Sur ce point, les armes ont du punch et offrent une belle capacité de pénétration. Si la répartition des dégâts est moins poussée que dans Resident Evil 2 (2019), les nombreuses animations de démembrement font mouche et le titre sait fait preuve d’une précision remarquable. Plus fluide, cette monture 2023 permet de switcher entre 8 armes au lieu de 4, de quoi faire preuve de souplesse en toutes circonstances. On se fait ainsi plaisir à alterner entre des armes lourdes et des fusils de précision. Au menu 18 armes dont des nouvelles qui rejoignent l’indémodable Striker ou le fidèle Killer 7 !

Le labo reste un des lieux les plus glauques du jeu avec le cachot du château...

Le rythme dans la peau

Le second monde donnera ainsi lieu aux plus belles scènes de gameplay du jeu, dont le paroxysme sera atteint par le combat contre les deux garradors, ces berserkers aveugles munis de lames acérées à l’instar d’un Wolverine en furie et sous 3-MMC ! C’est à ce moment que la gestion de foule sera poussée au maximum, alors que les monstres n’hésiteront pas à tailler en pièces tout obstacle sur leur passage qu’il soit ami ou ennemi. Et là, autant dire que votre couteau vous sera d’une piètre utilité pour parer les chassés de ces forcenés. Un coup bien placé et vous finirez en deux biftecks désossés. C’est d’ailleurs l’un des signes flagrants du découpage du développement du jeu entre plusieurs équipes : les écrans de morts sont nettement plus violents et réussis dans la seconde partie que dans la première.

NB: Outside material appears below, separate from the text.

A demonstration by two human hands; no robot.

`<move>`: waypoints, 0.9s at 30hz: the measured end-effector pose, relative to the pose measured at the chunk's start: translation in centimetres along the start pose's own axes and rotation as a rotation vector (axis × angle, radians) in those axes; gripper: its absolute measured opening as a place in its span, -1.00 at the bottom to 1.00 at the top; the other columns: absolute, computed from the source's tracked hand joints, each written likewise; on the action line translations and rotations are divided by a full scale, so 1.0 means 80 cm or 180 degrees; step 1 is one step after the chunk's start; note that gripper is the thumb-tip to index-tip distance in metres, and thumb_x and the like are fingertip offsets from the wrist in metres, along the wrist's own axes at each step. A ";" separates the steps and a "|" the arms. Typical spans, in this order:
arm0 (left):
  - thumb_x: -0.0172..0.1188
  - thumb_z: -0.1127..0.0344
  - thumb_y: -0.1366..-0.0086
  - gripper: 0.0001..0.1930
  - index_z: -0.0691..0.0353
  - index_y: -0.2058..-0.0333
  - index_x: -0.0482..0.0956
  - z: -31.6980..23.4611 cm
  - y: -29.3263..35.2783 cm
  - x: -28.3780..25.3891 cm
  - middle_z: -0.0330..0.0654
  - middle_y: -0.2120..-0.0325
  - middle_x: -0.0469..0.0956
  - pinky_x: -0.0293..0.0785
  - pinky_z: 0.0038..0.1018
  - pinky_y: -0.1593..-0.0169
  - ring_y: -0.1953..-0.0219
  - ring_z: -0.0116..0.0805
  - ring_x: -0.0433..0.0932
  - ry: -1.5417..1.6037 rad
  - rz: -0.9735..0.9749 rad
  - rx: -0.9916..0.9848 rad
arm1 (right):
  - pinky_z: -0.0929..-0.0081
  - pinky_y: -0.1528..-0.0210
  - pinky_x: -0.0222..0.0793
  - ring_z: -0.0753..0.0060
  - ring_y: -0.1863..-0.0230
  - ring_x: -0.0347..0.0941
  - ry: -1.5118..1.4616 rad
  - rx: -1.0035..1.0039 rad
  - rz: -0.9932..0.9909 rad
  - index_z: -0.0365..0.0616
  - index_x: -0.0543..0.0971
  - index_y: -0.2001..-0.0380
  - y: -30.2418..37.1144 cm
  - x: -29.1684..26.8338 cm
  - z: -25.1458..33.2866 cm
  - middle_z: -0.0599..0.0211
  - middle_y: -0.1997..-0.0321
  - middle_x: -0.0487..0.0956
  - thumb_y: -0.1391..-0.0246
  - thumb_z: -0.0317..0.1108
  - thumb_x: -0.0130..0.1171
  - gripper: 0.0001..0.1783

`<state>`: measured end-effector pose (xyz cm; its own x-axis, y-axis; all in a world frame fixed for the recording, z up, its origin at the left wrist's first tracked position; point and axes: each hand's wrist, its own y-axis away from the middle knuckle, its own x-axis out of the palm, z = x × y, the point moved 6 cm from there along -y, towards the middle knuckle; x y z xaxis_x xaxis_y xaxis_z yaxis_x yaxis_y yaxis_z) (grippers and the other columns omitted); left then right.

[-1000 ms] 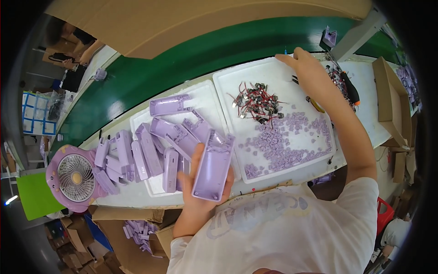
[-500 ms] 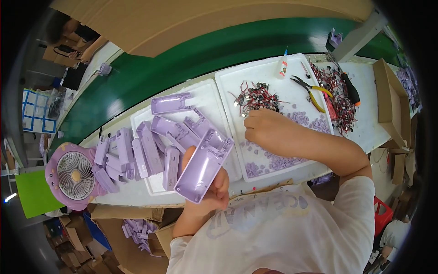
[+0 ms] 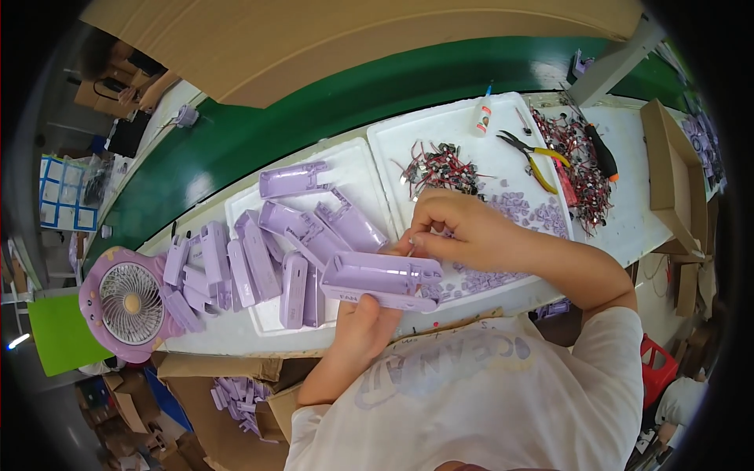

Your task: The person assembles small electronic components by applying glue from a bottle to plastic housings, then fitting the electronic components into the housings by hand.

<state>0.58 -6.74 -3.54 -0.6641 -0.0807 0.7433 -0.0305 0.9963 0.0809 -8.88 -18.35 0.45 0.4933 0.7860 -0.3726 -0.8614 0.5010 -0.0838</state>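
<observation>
We found the left hand [image 3: 363, 328] with its grip closed from below on a lilac plastic housing shell [image 3: 382, 279], held level above the near edge of the counter [image 3: 236, 337], open side up. The right hand [image 3: 458, 231] was pinched at the shell's upper right rim, fingertips [image 3: 411, 242] together on something too small for us to identify; we could not tell whether it was a loose part or the shell's own edge. Directly beyond the shell lay a white tray [image 3: 369, 165] stacked with more lilac shells [image 3: 298, 235], some spilling off its left side onto the counter. To the right, a second white tray [image 3: 424, 129] carried a heap of small lilac buttons [image 3: 526, 212], a tangle of wired components [image 3: 440, 173], a small glue bottle [image 3: 481, 118] and yellow-handled pliers [image 3: 530, 153]. A further bundle of red and black wiring [image 3: 577, 169] sat beside that tray. At the far left of the counter stood a lilac handheld fan [image 3: 129, 302], face up. A green conveyor belt [image 3: 314, 102] ran behind the trays, and cardboard boxes [image 3: 667, 165] stood at the right end.
</observation>
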 end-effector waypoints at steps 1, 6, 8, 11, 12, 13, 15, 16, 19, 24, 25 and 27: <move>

C’est l’un des défauts du jeu : certaines mises à mort manquent de pêche et tranchent radicalement avec la bestialité à l’œuvre dans l’excellent remake de Resident Evil 2. Au rang des échecs patents, on retiendra Léon qui se fait crever les yeux en criant sans ouvrir la bouche… Un effet Muppet Show désincarné dont on peine à comprendre comment il a pu être validé en postprod. C’est regrettable car le remake précité avait mis la barre très très haut en termes d’horreur brute. Léon se faisait arracher la jugulaire toute en lenteur sous une lumière vacillante. Ecrasé sous le poids du mort-vivant, l’angle de caméra choisi étouffait le joueur en reprenant la grammaire du viol, avant que la scène ne s’achève par un cri d’agonie qui traverse encore mes cauchemars.  C’est peut-être un détail pour vous mais la majeure partie de l’effroi vient de la sentence que redoute le joueur, à savoir le débordement de violence crue sur une situation qu’on pensait pourtant canaliser.

Resident Evil 4
L'une des rares animations de mort complètement foirées...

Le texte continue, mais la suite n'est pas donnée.